Former Triton moves on to film

    With a movie set to run at Landmark Theatres La Jolla on Nov. 11 and a future sitcom with NBC in the works, Kirk Fox is a man on his way up. It’s hard to believe that he got his start as a Triton tennis player in the 1980s.

    Fox ditched a possible tennis career to pursue an acting dream and, surprisingly, it paid off. With a few small roles in big movies and some big roles in small movies under his belt, Fox finally got a chance to actually star in one. And it was his movie. Fox co-wrote and co-produced “Tennis, Anyone…?,” a story about “two friends who discover that in the world of celebrity tennis, the battles are so bitter because the stakes are so small,” according to the movie poster.

    Fox, who now resides in Los Angeles, came back to his old San Diego stomping grounds to see his movie and to grant the Guardian an exclusive interview. I met Fox at the Comedy Store in La Jolla, where Fox does stand-up occasionally. He discussed his fond memories of UCSD and the Triton tennis team and commented on his semi-autobiographical movie.

    Guardian: How did you end up at UCSD?

    Fox: I went to UCSD because my sister did. I went to Mission Bay High School and I kind of wanted to stay in town, so she helped me fill out the application to UCSD.

    G: How did playing tennis shape who you are today?

    F: I think having a sport is really important because it teaches you not just to compete. You also learn a lot about yourself as you’re faced with situations. It was great to have a sport, to have someplace to go after school and have the camaraderie of traveling with the team. Tennis has always been great for me. Tennis is what got me into the movie business. I was actually playing in a tennis tournament in Lawrence, Kan., when I met Matt Dillon. He was doing a movie out there called “Kansas” with Andrew McCarthy. We were staying at the same hotel and I became friends with Matt. I saw how much fun he was having as a movie star and how much fun I wasn’t having losing the first round in all these tournaments. So I said, “I’d rather be an actor than a tennis player.” So I just forgot the rest of the tour and went to Hollywood and got my headshots and that’s it.
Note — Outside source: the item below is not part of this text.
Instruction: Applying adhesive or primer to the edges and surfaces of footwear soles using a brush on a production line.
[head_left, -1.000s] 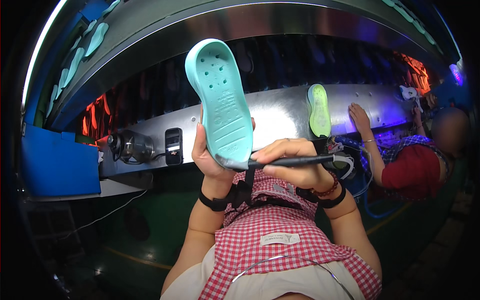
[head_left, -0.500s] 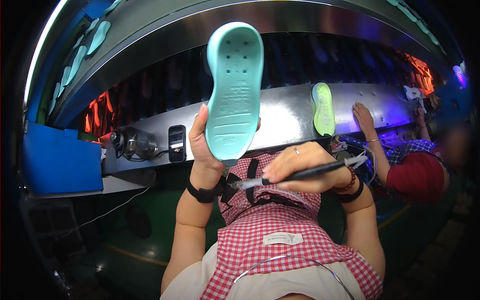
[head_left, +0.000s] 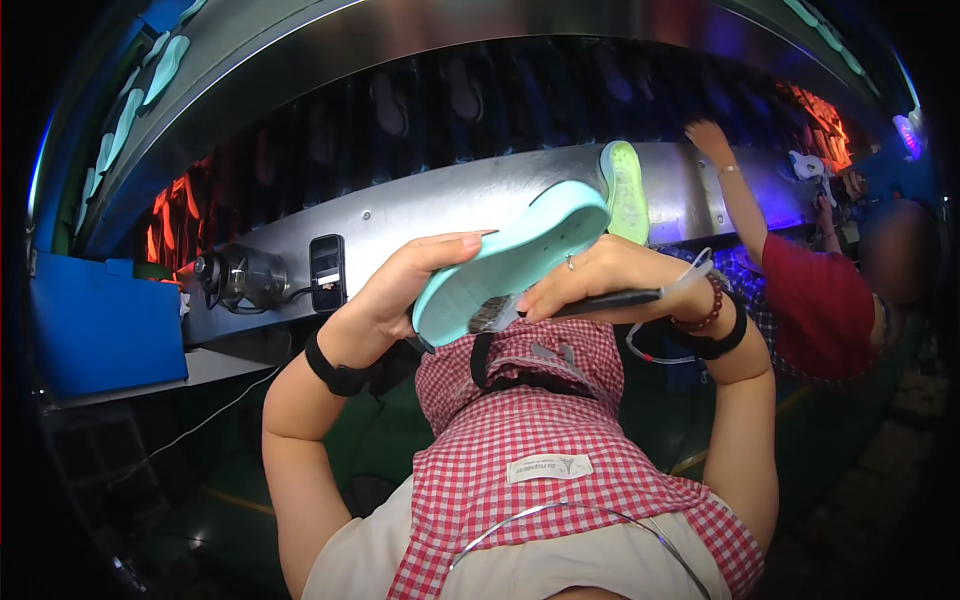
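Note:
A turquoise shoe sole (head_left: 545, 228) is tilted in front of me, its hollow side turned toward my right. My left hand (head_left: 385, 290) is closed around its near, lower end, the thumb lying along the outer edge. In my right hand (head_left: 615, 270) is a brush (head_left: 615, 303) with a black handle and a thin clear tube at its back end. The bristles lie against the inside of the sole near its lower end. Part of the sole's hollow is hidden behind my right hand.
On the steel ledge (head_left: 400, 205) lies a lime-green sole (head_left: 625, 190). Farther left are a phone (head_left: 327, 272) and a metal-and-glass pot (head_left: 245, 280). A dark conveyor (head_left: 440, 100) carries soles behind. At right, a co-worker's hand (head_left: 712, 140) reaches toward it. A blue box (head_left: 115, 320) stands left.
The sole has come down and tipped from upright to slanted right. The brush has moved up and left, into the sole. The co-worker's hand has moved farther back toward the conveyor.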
    G: How successful were you in tennis at UCSD? Did you have a sparkling career?

    F: I don’t think there was much sparkling. I was a little lazy but I did have a lot of fun. I played some singles and played some doubles. The highlight of my tennis career was when the coach of the team borrowed my car and crashed it. I won’t mention who it was but that was a memorable experience on the tennis team.
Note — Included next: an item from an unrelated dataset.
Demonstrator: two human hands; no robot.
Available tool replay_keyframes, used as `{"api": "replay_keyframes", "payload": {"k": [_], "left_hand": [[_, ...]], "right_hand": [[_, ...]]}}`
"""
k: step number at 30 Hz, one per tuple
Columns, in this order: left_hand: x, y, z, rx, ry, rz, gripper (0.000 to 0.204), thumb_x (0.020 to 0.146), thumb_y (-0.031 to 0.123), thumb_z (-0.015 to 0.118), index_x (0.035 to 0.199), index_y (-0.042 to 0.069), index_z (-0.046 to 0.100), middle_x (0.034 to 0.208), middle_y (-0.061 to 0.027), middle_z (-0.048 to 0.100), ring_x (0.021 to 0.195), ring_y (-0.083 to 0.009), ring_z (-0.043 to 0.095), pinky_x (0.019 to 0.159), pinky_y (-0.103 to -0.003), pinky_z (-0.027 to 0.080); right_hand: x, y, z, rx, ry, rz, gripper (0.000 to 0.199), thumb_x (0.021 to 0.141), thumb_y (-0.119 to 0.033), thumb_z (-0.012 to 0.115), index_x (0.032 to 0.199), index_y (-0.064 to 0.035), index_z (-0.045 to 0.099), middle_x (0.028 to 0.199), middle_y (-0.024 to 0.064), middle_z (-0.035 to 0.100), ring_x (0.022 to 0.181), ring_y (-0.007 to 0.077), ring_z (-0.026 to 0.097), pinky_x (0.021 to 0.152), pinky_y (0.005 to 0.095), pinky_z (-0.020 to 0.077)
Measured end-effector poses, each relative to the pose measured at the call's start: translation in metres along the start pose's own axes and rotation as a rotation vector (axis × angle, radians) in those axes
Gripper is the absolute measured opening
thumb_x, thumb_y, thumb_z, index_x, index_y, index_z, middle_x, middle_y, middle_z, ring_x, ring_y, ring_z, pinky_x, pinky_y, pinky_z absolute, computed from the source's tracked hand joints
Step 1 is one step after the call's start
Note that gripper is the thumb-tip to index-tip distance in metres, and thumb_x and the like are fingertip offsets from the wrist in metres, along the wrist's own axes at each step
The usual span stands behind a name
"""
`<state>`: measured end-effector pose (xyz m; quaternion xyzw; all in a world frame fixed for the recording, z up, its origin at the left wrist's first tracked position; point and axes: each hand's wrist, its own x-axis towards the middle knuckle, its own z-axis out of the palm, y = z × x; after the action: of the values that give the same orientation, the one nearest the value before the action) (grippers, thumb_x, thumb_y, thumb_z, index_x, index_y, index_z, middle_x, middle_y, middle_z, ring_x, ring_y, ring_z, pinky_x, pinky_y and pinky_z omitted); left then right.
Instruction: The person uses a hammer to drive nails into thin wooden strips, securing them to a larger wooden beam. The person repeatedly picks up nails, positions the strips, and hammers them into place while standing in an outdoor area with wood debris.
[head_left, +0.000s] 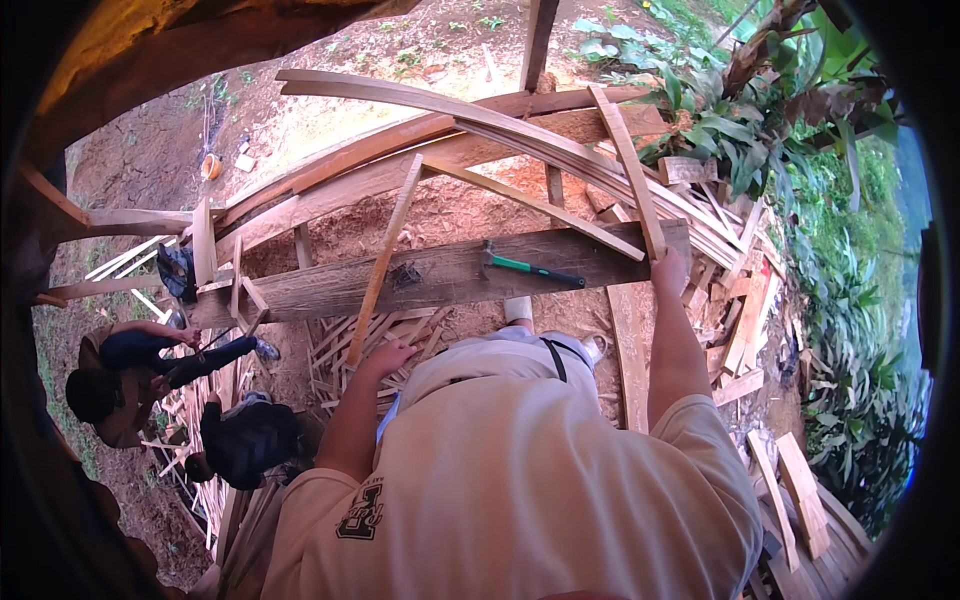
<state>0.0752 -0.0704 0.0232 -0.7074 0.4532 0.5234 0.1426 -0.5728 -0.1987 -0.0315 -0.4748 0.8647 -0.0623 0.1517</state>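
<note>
My right hand (670,268) grips the near end of a narrow wooden strip (628,165), which slants up and away over the right end of a weathered plank (340,283). Close to my waist on the left, my left hand (388,358) has its fingers curled; whether anything is in them is hidden. Just left of that hand lies the near end of another strip (385,262). Its far end meets a third strip (530,208) at a corner, and that one runs right toward my right hand. On the plank rests a hammer (535,267) with a green and black handle.
Long boards (400,170) lie beyond the plank, before a post (538,45). Offcuts (735,330) pile up at the right, beside leafy plants (730,130). Two people (250,440) are low at the left, near a black bag (177,270). Planks (800,490) lie lower right.
</note>
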Motion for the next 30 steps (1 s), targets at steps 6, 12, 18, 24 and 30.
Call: {"api": "replay_keyframes", "payload": {"k": [6,12,18,24,30], "left_hand": [[0.006,-0.005,-0.005,0.12,-0.062,-0.02,0.055,0.096,0.05,0.065,0.116,0.0,0.072,0.113,-0.0167,0.075,0.106,-0.0293,0.07,0.095,-0.041,0.051],[0.041,-0.033,0.014,0.033,-0.192,-0.07,0.06,0.093,0.055,0.067,0.108,-0.002,0.072,0.102,-0.0119,0.073,0.086,-0.0259,0.068,0.079,-0.042,0.052],[0.05,0.14,-0.001,0.338,-0.188,0.057,0.062,0.096,0.054,0.061,0.125,0.001,0.071,0.119,-0.0231,0.073,0.108,-0.0344,0.072,0.094,-0.046,0.054],[0.026,0.305,0.024,0.23,0.174,0.438,0.052,0.097,0.042,0.064,0.122,-0.003,0.066,0.122,-0.0278,0.069,0.118,-0.0387,0.067,0.1,-0.05,0.052],[0.04,0.382,0.087,0.453,0.283,0.688,0.048,0.093,0.037,0.068,0.123,0.001,0.058,0.126,-0.0195,0.063,0.122,-0.0373,0.06,0.1,-0.05,0.052]], "right_hand": [[-0.001,-0.009,-0.026,0.014,0.032,0.043,0.047,0.082,-0.027,0.077,0.117,-0.0001,0.061,0.106,0.0286,0.071,0.105,0.0469,0.067,0.093,0.0541,0.0523],[-0.015,-0.027,-0.059,0.226,-0.057,0.033,0.05,0.082,-0.029,0.08,0.117,0.0017,0.063,0.111,0.0283,0.071,0.109,0.0426,0.068,0.09,0.0488,0.0524],[-0.084,0.044,-0.055,0.643,-0.16,0.001,0.038,0.091,-0.038,0.081,0.091,-0.0029,0.068,0.065,-0.0014,0.056,0.055,0.0085,0.051,0.051,0.0279,0.0398],[-0.219,0.09,-0.104,0.728,-0.268,0.24,0.027,0.091,-0.026,0.08,0.09,-0.0018,0.067,0.065,-0.004,0.051,0.058,0.0061,0.045,0.051,0.0283,0.0335],[-0.32,0.111,-0.167,0.628,-0.346,0.397,0.021,0.093,-0.02,0.076,0.092,-0.0009,0.068,0.067,-0.0032,0.056,0.056,0.0049,0.047,0.049,0.0285,0.0348]]}}
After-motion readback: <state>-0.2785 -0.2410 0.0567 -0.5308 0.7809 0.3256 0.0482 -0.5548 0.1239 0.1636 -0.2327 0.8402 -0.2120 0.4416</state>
    G: In the movie, you win a bet that you can serve 135 miles per hour. Can you really?

    F: Actually, 142. I can’t do it too often and if it comes back, I’m screwed.

    G: When you were at UCSD, you played Division III tennis. The Tritons have since been promoted to Division II. Do you think you would have been able to handle the tougher competition?

    F: The good thing is I’m a better tennis player now then I was in college because I’m smarter. But now I don’t have the body. Now physically I couldn’t do it. I couldn’t decide on a one- or two-handed backhand, but I’m a little more committed now. And in sports you need to commit to one stroke. You just have to pick one and make that your own.

    G: You wrote and co-produced “Tennis, Anyone…?,” so you have obviously been involved since the start. Describe the process you took in turning this movie from a script into a film.

    F: I was doing a movie called “The Patriot” with Mel Gibson and I met Donal Logue, who co-wrote [“Tennis, Anyone…?”] with me and stars and directs in the movie. So, we met on “The Patriot” and we both didn’t have big parts. We were there for three months, so we had a lot of time to shoot the shit and have fun and we realized we were both from San Diego and that we both play tennis. So we just started thinking about two guys who would meet on a big movie where they were not doing much. So, we wrote about two friends who meet on a big movie and one of them comes back to Hollywood and becomes a big sitcom star and the other continues teaching tennis. The movie is about me not wanting to teach tennis — it’s about me wanting to be an actor. But it’s really about finding what your true calling is.

    G: How much of the movie is based on truth?

    F: Most of it is pretty autobiographical. I co-wrote “Pauly Shore is Dead” and I was in that with Pauly and that was pretty autobiographical for him. I’ve been in 15 or 20 movies, but this was the first one where I got to star and really shine, because I’m usually the bad guy.

    G: Do you and Donal play tennis often, and how intense are the games you play?

    F: There are some heated battles. We don’t really play sets, but we can bash the ball together. His tennis improved greatly because as we were writing, we would take breaks and go up to his tennis court and play tennis. I think that’s one of the reasons it took so long to make the movie; I think he wanted free tennis lessons. He looks like a champion, but he just needs to play more.

    G: How often do you get to play tennis now? Do you play in celebrity tournaments or private games?

    F: Donal and I did a few tournaments. I try and play a few times a week. I get out and swipe. I don’t teach anymore, but I’ll play with my agent whenever he wants. There are a few big directors that I still play with just so that they remember me.

    G: If you had the choice to start over, would you become a tennis pro or a top Hollywood writer, actor or director?

    F: If I knew then what I know now, I would have trained completely different[ly] and I would have easily been a great tennis player, a professional. At the time, I didn’t have the discipline, or a coach, or the repetition to do the same shot over and over. But I’d much rather be a professional athlete because with acting, you’re still at the mercy of somebody else. At least with sports like tennis, it’s you. You wake up, you grab your racket and you go out and you work your ass off and there’s a good chance that you’ll win. But in acting you can be the greatest actor in the world and you may never get to be in a movie. You are completely at the mercy of someone else, someone’s mood. That’s why acting is the toughest thing in the world.

    G: There was a scene in the movie where Donal’s character tells you to give up acting because you’re horrible. Have you faced that kind of criticism on your way to making it as an actor?

    F: As you get older and you realize you’re not having any success, you have that conversation with yourself daily. I didn’t get good at acting until about five years ago and I had been in the business for 10 years. When my dad died, I had to face some things, and I became a better actor because I became more honest. So, in the last three years, I’ve become very grounded and a better actor.

    G: Is there anything else you want the students of UCSD to know about you or your movie?

    F: It’s just a hilarious movie and I just want people to see it. One of the reasons that I’m opening it in San Diego is because I grew up here. And it is showing at La Jolla Village, which is across the street from UCSD. If you can get the movie to open pretty big, then the word can spread. So I’m just hoping that we can make it a UCSD event and take it from there. And if they don’t like the movie, they can kick my ass.